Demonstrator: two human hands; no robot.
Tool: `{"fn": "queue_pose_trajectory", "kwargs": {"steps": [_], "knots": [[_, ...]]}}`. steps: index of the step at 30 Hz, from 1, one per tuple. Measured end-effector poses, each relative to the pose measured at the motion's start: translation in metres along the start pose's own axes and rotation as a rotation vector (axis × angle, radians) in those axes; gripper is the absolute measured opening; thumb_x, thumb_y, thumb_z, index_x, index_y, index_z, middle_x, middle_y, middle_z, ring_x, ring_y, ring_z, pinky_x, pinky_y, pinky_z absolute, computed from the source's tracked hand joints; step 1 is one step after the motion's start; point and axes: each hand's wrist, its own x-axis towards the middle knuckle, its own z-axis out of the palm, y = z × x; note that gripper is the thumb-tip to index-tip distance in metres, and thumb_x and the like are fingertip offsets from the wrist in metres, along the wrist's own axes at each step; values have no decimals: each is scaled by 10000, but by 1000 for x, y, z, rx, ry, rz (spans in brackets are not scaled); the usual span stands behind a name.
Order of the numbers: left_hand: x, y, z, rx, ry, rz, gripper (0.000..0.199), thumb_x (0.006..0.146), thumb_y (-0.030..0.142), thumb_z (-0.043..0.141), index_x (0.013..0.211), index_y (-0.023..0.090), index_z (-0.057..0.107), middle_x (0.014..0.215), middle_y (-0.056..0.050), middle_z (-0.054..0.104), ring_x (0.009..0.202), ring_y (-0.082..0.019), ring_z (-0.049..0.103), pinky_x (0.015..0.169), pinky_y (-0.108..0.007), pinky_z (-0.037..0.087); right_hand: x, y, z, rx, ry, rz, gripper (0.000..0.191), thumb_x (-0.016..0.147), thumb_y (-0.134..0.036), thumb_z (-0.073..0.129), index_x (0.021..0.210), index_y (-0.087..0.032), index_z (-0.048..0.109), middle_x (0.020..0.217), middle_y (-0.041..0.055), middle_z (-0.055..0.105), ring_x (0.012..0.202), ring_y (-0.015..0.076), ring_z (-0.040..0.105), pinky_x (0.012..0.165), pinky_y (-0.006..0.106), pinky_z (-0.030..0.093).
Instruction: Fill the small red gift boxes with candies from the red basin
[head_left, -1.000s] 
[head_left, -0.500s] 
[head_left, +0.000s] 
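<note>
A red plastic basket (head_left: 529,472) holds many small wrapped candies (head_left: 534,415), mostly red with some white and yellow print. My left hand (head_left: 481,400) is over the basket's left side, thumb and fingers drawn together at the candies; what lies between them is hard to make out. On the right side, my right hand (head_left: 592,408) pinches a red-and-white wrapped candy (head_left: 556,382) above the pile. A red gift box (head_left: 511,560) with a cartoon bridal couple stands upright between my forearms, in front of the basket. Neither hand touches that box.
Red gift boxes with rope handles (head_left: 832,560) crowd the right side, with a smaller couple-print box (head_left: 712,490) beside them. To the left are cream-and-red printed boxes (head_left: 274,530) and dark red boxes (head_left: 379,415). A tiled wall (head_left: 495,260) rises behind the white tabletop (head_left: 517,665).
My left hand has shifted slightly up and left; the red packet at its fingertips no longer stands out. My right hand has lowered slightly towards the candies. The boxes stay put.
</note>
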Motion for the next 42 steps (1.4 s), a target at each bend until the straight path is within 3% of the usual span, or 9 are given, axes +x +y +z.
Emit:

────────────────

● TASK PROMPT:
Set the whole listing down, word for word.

● EXERCISE RESPONSE:
Demonstrator: two human hands; no robot.
Tool: `{"fn": "queue_pose_trajectory", "kwargs": {"steps": [_], "knots": [[_, ...]]}}`. steps: index of the step at 30 Hz, from 1, one per tuple. Measured end-effector poses, each relative to the pose measured at the motion's start: translation in metres along the start pose's own axes and rotation as a rotation vector (axis × angle, radians) in those axes; gripper is the absolute measured opening; thumb_x, thumb_y, thumb_z, index_x, index_y, index_z, middle_x, middle_y, middle_z, ring_x, ring_y, ring_z, pinky_x, pinky_y, pinky_z absolute, computed from the source's tracked hand joints; step 1 is one step after the motion's start; point and axes: each hand's wrist, its own x-axis towards the middle knuckle, its own z-axis out of the palm, y = z × x; note that gripper is the thumb-tip to index-tip distance in metres, and thumb_x and the like are fingertip offsets from the wrist in metres, along the wrist's own axes at each step; values have no decimals: each is scaled by 10000, but by 1000 for x, y, z, rx, ry, rz (spans in brackets are not scaled); the usual span stands behind a name.
Order of the numbers: left_hand: x, y, z, rx, ry, rz, gripper (0.000..0.199), thumb_x (0.006..0.146), thumb_y (-0.030..0.142), thumb_z (-0.043..0.141), index_x (0.013..0.211), index_y (-0.023..0.090), index_z (-0.057..0.107), middle_x (0.014..0.215), middle_y (-0.056..0.050), middle_z (-0.054..0.104), ring_x (0.009..0.202), ring_y (-0.082..0.019), ring_z (-0.049..0.103), pinky_x (0.015..0.169), pinky_y (-0.108..0.007), pinky_z (-0.037..0.087); right_hand: x, y, z, rx, ry, rz, gripper (0.000..0.191), thumb_x (-0.016..0.147), thumb_y (-0.134..0.036), thumb_z (-0.073..0.129), index_x (0.021..0.210), index_y (-0.087..0.032), index_z (-0.048..0.109), middle_x (0.020..0.217), middle_y (-0.041..0.055), middle_z (-0.055..0.105), ring_x (0.012..0.202), ring_y (-0.015..0.076), ring_z (-0.040..0.105), pinky_x (0.012..0.165), pinky_y (-0.006..0.106), pinky_z (-0.030..0.093).
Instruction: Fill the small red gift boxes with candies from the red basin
[head_left, -1.000s] 
[head_left, -0.500s] 
[head_left, +0.000s] 
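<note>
A red plastic basket (head_left: 529,472) holds many small wrapped candies (head_left: 534,415), mostly red with some white and yellow print. My left hand (head_left: 481,400) is over the basket's left side, thumb and fingers drawn together at the candies; what lies between them is hard to make out. On the right side, my right hand (head_left: 592,408) pinches a red-and-white wrapped candy (head_left: 556,382) above the pile. A red gift box (head_left: 511,560) with a cartoon bridal couple stands upright between my forearms, in front of the basket. Neither hand touches that box.
Red gift boxes with rope handles (head_left: 832,560) crowd the right side, with a smaller couple-print box (head_left: 712,490) beside them. To the left are cream-and-red printed boxes (head_left: 274,530) and dark red boxes (head_left: 379,415). A tiled wall (head_left: 495,260) rises behind the white tabletop (head_left: 517,665).
My left hand has shifted slightly up and left; the red packet at its fingertips no longer stands out. My right hand has lowered slightly towards the candies. The boxes stay put.
</note>
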Motion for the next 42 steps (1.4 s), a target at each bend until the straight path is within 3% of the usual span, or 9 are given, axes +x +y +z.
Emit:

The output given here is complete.